TASK REQUIREMENTS> Starting at the first line, reproduce the listing below in full, exactly as given.

• • • • •

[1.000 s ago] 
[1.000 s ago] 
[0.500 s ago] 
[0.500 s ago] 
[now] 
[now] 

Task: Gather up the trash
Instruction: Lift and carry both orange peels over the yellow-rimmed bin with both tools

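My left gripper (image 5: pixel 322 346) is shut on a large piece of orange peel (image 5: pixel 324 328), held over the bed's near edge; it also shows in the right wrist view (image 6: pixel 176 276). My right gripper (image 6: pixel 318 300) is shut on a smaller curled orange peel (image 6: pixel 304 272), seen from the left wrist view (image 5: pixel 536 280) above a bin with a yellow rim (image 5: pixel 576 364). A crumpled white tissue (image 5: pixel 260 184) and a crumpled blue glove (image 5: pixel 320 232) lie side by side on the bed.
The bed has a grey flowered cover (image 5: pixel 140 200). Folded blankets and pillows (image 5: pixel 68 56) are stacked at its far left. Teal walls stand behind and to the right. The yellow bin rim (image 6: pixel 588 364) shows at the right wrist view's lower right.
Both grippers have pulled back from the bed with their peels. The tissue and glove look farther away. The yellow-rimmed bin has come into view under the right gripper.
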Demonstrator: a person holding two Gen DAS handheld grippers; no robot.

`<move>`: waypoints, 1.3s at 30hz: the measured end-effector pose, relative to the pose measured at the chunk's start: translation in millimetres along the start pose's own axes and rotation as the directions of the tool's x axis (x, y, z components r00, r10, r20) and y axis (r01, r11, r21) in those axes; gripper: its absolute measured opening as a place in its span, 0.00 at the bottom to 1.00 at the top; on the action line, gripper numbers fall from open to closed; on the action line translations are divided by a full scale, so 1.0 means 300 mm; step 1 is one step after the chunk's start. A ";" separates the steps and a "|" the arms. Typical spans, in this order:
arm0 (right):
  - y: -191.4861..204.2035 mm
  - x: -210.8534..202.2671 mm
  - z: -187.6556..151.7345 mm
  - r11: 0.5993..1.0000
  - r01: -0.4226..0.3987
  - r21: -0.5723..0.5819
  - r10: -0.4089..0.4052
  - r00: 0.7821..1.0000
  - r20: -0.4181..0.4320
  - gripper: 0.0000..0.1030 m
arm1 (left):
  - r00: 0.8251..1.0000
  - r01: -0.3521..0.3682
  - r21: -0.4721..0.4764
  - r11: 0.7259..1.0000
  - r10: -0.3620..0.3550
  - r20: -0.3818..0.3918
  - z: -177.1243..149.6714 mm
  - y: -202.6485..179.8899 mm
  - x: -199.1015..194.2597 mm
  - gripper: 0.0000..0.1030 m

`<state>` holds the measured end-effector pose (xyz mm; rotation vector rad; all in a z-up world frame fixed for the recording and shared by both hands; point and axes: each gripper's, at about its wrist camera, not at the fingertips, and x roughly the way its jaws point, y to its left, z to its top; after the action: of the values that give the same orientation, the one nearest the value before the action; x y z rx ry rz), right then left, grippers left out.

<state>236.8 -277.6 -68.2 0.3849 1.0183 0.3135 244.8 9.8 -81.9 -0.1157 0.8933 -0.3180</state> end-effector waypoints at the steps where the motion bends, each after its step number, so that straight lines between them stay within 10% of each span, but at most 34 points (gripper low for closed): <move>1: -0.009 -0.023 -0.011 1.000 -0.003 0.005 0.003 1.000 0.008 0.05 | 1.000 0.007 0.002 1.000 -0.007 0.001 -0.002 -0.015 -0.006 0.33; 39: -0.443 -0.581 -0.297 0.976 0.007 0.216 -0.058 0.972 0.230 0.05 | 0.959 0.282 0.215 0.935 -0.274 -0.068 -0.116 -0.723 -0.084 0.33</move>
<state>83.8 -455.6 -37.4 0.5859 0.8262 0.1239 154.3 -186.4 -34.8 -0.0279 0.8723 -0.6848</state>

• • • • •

OUTPUT>
[1.000 s ago] 
[1.000 s ago] 
[0.500 s ago] 
[0.500 s ago] 
[now] 
[now] 

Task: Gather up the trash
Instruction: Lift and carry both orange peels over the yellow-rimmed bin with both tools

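My left gripper (image 5: pixel 322 346) is shut on a large piece of orange peel (image 5: pixel 324 328), held over the bed's near edge; it also shows in the right wrist view (image 6: pixel 176 276). My right gripper (image 6: pixel 318 300) is shut on a smaller curled orange peel (image 6: pixel 304 272), seen from the left wrist view (image 5: pixel 536 280) above a bin with a yellow rim (image 5: pixel 576 364). A crumpled white tissue (image 5: pixel 260 184) and a crumpled blue glove (image 5: pixel 320 232) lie side by side on the bed.
The bed has a grey flowered cover (image 5: pixel 140 200). Folded blankets and pillows (image 5: pixel 68 56) are stacked at its far left. Teal walls stand behind and to the right. The yellow bin rim (image 6: pixel 588 364) shows at the right wrist view's lower right.
Both grippers have pulled back from the bed with their peels. The tissue and glove look farther away. The yellow-rimmed bin has come into view under the right gripper.
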Demonstrator: a person holding two Gen DAS handheld grippers; no robot.

`<move>`: waypoints, 1.3s at 30hz: the measured end-effector pose, relative to the pose measured at the chunk's start: translation in millimetres along the start pose's own axes and rotation as the directions of the tool's x axis (x, y, z components r00, r10, r20) and y axis (r01, r11, r21) in those axes; gripper: its absolute measured opening as a place in its span, 0.00 at the bottom to 1.00 at the top; on the action line, gripper numbers fall from open to closed; on the action line translations are divided by a full scale, so 1.0 means 300 mm; step 1 is one step after the chunk's start. A ";" separates the steps and a "|" the arms. Typical spans, in this order:
arm0 (right):
  - y: -191.4861..204.2035 mm
  - x: -210.8534..202.2671 mm
  - z: -187.6556..151.7345 mm
  - r11: 0.5993..1.0000
  - r01: -0.4226..0.3987
  - r21: -0.5723..0.5819
  - r10: -0.4089..0.4052
  - r00: 0.7821..1.0000
  - r20: -0.4181..0.4320
  - gripper: 0.0000..0.1030 m
arm1 (left):
  - r00: 0.8251..1.0000
  - r01: -0.3521..0.3682
  - r21: -0.4721..0.4764
  - r11: 0.7259..1.0000
  - r10: -0.3620..0.3550
  - r20: -0.3818..0.3918
  - z: -177.1243..149.6714 mm
  - y: -202.6485..179.8899 mm
  - x: -199.1015..194.2597 mm
  - gripper: 0.0000..0.1030 m

`<state>` holds the measured end-effector pose (xyz mm; rotation vector rad; all in a z-up world frame fixed for the recording and shared by both hands; point and axes: each gripper's, at about its wrist camera, not at the fingertips, and x roughly the way its jaws point, y to its left, z to its top; after the action: of the values that give the same orientation, the one nearest the value before the action; x y z rx ry rz), right then left, grippers left out.

<state>236.8 -277.6 -68.2 0.3849 1.0183 0.3135 244.8 9.8 -81.9 -0.1157 0.8933 -0.3180</state> end-effector waypoints at the steps where the motion bends, each after its step number, so that straight lines between them stay within 10% of each span, but at most 34 points (gripper low for closed): <move>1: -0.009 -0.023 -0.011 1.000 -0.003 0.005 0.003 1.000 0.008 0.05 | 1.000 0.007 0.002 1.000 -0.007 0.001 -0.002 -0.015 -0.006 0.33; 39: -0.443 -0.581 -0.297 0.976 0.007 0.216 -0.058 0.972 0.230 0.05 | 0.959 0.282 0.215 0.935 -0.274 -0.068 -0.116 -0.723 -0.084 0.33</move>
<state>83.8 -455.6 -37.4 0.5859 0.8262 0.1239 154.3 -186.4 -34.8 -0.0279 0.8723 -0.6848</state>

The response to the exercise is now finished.